Meal planning & prep doesn't have to be the daunting task it's made out to be. Here are my top 10 tips & tricks to help you find strategies that work for you - limiting stress and making healthy eating easier for you and your busy lifestyle! It is important to remember that there is no one right way to eat, grocery shop, or meal plan - it will look different for everyone. Set yourself up for success by focusing on tips and resources that align with your lifestyle and personality.
1. Start Small
Taking on meal prep for a whole week may seem daunting at first and the last thing we want to do is overwhelm ourselves! It can also leave little room for flexibility or changes in plans (which let's face it often come up!). Start by selecting 1 meal to prep for for the week ahead - whether it's breakfast, lunch, or dinner, choose 3 days of the week to plan and prep for this meal.
2. Stock Your Freezer & Pantry
Keeping your freezer and pantry stocked with healthy snacks and staple ingredients makes it easier to pull together quick& healthy meals on-the-go. Think staples like whole grains, canned beans, nuts, nut butters, canned tuna, and frozen fruits and veggies.

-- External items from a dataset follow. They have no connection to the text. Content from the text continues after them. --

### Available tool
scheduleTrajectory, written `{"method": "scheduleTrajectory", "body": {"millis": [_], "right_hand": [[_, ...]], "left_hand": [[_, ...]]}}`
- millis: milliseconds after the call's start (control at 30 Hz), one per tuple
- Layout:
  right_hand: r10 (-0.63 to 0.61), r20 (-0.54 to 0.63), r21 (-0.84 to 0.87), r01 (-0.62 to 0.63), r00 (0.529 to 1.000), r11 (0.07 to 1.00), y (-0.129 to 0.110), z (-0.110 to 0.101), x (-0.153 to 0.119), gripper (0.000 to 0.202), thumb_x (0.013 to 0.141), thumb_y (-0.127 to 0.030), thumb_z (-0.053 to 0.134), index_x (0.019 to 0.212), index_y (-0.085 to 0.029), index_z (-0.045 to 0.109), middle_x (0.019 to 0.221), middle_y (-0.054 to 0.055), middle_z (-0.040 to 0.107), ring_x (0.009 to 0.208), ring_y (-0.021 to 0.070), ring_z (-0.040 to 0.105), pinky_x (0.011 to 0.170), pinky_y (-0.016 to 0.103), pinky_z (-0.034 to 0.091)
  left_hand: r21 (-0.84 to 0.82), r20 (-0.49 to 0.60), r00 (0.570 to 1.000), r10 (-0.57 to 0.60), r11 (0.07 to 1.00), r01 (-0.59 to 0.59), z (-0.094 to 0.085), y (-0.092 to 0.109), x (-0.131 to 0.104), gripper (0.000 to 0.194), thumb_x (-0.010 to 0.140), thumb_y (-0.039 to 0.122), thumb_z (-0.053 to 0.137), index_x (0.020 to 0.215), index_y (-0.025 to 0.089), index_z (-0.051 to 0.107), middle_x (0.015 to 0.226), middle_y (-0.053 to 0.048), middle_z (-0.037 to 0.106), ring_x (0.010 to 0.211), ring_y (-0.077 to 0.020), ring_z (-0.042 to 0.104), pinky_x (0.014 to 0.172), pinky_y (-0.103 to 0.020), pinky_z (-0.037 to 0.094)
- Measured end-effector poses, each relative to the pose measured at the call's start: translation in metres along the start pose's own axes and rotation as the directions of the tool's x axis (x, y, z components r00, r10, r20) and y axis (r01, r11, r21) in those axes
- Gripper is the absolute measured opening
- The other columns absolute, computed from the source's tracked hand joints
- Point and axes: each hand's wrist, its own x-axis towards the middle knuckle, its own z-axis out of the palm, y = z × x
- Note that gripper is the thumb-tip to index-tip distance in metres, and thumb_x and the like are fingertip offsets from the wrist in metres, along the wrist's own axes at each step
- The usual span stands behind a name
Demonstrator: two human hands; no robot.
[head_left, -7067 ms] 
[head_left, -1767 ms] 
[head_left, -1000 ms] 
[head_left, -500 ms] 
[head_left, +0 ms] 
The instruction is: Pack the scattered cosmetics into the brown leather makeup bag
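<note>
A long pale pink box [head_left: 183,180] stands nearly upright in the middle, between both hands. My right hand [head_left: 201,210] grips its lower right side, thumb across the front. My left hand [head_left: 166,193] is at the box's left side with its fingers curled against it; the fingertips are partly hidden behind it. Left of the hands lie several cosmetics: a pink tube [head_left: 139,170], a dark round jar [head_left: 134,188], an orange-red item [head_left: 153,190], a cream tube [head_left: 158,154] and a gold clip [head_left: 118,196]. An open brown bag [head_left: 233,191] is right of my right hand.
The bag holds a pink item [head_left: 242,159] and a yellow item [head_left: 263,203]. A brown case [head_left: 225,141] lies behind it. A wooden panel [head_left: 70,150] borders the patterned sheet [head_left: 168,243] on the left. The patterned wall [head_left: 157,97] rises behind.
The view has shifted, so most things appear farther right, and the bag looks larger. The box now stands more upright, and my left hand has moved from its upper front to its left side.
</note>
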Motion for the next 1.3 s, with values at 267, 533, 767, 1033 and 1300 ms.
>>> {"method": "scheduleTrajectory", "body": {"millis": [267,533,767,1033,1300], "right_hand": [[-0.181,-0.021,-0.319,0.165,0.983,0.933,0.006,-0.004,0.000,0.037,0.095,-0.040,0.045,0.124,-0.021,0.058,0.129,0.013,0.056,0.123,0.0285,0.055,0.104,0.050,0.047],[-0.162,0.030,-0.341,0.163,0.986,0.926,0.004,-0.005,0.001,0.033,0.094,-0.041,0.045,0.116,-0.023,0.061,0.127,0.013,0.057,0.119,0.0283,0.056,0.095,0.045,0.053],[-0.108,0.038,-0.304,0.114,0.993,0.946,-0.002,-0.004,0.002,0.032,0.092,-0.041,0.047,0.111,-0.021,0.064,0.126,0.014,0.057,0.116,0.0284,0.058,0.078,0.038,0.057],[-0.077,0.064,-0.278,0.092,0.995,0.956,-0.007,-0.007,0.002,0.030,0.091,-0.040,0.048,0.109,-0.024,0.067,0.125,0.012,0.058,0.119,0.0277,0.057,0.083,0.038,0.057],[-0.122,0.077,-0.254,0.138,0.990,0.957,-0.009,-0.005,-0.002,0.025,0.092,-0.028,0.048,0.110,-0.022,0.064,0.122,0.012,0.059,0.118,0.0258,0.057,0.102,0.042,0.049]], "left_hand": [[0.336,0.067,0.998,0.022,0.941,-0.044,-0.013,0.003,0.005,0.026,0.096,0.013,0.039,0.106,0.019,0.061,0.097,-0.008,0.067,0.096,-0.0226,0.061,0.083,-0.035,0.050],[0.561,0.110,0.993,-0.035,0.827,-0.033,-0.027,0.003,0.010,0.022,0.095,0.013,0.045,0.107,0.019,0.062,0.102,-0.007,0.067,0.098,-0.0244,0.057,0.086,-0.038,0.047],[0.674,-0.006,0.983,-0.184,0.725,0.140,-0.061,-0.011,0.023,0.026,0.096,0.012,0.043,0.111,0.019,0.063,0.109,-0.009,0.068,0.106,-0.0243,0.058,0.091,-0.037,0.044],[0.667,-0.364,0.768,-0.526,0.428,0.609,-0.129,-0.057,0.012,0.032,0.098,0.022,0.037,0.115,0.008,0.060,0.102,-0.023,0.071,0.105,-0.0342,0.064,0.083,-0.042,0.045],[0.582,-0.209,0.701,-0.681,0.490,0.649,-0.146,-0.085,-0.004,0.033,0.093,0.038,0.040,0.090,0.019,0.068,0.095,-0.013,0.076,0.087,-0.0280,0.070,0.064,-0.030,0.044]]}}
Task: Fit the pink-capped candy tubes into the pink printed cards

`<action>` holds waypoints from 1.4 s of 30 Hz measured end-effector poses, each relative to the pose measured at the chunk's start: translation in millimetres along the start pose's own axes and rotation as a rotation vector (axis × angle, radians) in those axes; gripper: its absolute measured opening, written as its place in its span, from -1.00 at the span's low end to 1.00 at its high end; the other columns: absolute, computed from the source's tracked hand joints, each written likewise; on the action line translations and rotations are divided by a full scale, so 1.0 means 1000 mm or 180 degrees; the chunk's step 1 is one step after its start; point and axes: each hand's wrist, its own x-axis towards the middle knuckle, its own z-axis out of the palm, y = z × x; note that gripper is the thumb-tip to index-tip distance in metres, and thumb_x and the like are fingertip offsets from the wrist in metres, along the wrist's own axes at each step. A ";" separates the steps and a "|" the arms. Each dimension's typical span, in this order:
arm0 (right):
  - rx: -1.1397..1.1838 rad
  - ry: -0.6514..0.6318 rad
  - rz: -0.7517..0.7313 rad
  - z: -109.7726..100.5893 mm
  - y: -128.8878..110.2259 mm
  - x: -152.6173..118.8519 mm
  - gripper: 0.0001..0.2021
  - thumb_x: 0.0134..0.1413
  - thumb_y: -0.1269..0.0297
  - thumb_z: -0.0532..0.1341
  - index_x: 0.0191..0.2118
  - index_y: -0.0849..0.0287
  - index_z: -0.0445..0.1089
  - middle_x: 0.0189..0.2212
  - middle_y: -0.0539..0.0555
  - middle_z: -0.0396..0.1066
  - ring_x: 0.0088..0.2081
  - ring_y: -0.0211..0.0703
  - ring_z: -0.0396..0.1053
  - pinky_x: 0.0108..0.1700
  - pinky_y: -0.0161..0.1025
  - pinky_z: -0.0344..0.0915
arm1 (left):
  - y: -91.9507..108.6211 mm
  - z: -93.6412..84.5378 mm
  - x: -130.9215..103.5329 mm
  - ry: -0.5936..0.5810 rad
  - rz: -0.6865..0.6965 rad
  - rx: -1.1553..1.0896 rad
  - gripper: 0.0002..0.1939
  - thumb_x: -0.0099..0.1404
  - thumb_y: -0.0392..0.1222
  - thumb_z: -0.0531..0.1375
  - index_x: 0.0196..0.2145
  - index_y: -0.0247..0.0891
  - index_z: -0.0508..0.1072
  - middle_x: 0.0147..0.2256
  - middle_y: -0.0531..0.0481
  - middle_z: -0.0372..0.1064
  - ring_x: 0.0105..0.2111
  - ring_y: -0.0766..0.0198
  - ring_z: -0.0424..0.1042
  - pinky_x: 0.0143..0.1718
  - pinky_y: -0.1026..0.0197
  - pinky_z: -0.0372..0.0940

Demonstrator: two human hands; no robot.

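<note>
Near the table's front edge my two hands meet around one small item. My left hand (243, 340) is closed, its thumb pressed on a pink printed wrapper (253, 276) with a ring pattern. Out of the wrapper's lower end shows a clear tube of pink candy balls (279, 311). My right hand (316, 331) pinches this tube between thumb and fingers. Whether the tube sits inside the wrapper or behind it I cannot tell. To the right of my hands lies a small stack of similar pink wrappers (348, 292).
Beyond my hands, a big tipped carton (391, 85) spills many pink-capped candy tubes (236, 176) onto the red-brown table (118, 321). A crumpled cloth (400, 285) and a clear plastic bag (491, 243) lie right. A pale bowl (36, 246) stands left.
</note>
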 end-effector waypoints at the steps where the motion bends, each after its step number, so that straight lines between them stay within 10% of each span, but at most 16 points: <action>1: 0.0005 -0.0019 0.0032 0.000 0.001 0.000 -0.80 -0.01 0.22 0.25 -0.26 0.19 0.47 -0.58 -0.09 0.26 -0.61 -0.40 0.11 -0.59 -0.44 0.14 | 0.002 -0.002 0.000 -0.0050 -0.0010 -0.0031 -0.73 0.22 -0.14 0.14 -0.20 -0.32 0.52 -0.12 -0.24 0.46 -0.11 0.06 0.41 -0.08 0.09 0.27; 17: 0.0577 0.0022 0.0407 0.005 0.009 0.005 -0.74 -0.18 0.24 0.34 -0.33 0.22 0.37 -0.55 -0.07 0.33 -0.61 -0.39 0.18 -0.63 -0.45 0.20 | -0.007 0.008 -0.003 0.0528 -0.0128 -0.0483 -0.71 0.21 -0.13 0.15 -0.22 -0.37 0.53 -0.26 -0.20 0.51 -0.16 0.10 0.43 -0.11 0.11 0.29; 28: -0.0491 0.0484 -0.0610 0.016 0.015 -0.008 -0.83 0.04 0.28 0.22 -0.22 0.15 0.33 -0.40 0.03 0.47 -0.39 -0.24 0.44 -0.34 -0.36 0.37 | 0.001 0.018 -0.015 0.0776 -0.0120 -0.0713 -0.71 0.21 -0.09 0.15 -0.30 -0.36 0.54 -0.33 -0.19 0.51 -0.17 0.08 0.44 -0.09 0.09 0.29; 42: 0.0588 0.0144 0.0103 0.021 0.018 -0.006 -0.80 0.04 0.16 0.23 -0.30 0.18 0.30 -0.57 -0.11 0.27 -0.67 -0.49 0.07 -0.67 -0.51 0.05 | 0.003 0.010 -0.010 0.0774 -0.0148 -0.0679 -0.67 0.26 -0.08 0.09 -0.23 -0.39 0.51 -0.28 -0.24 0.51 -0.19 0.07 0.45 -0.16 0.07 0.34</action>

3. Plan For Food Groups VS Meals
For some people, setting aside time each week to prep meals and snacks for the week ahead can be challenging. Instead, prep food groups like a grain, a lean protein, fruit, veggies, and healthy snacks, combining to create a balanced plate.
4. Double Up Recipes
An easy way to start meal prep is to simply double one of your dinner recipes and save the leftovers for lunch and/or dinner the next day, or freeze and enjoy over the next few weeks.
5. Batch Cooking
Cook up a big batch of roasted veggies, pasta sauce, quinoa, brown rice, hummus, chicken, chickpeas etc. Use those as your bases for making a variety of healthy & easy meals over the next few days.
6. Identify Trouble Times
Whether it's breakfast, lunch, dinner, or snacks, there is a time of day that we all struggle with! Whichever it is for you, focus on planning to have a few meals or snacks to hand, making it easy to throw something healthy together when you need it.
7. Freeze Extras
Make your freezer your new best friend! Many of the meals you aleady cook will be easy to freeze, making it easy to grab something healthy when you're in a hurry.
8. Multi-Task
While dinner is cooking take the opportunity to multi-task, cooking up some oatmeal for breakfast the next day, or prepping ingredients for the next night's dinner; wash and cut veggies or fruit for snacks tomorrow; or make a sandwich to pack for work.
9. Portion Out Snacks
Take a few minutes to prep snacks for the week - nuts, cheese & crackers, popcorn, trail mix, etc. pop into ziploc bags or containers for easy grab-and-go snacks.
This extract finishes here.